▶ **TASK BRIEF**
The data below is to be set down exactly.

※ ※ ※

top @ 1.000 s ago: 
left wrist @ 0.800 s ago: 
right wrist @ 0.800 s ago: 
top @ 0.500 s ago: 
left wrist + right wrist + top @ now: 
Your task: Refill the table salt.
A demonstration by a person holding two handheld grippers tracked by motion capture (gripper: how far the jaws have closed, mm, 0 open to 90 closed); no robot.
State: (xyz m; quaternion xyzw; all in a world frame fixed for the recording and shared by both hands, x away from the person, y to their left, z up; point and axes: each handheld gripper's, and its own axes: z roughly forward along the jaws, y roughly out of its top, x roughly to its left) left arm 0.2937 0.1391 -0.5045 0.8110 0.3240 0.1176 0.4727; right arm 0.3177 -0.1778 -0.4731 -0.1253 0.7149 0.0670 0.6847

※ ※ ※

▶ **RESPONSE AREA**
top @ 1.000 s ago: 
left wrist @ 0.800 s ago: 
right wrist @ 0.800 s ago: 
top @ 0.500 s ago: 
left wrist + right wrist + top @ now: 
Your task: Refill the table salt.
A demonstration by a person holding two handheld grippers tracked by motion capture (gripper: how far the jaws have closed, mm, 0 open to 90 closed); no robot.
State: (xyz m; quaternion xyzw; all in a world frame fixed for the recording and shared by both hands, x away from the person, y to their left, z up; point and axes: each handheld gripper's, and its own axes: z roughly forward along the jaws, y roughly out of its top, x roughly to its left) left arm 0.2937 0.1391 -0.5045 0.8110 0.3240 0.1176 0.4727; right arm 0.3177 -0.1778 -0.4731 -0.1253 0.7149 0.0670 0.6847

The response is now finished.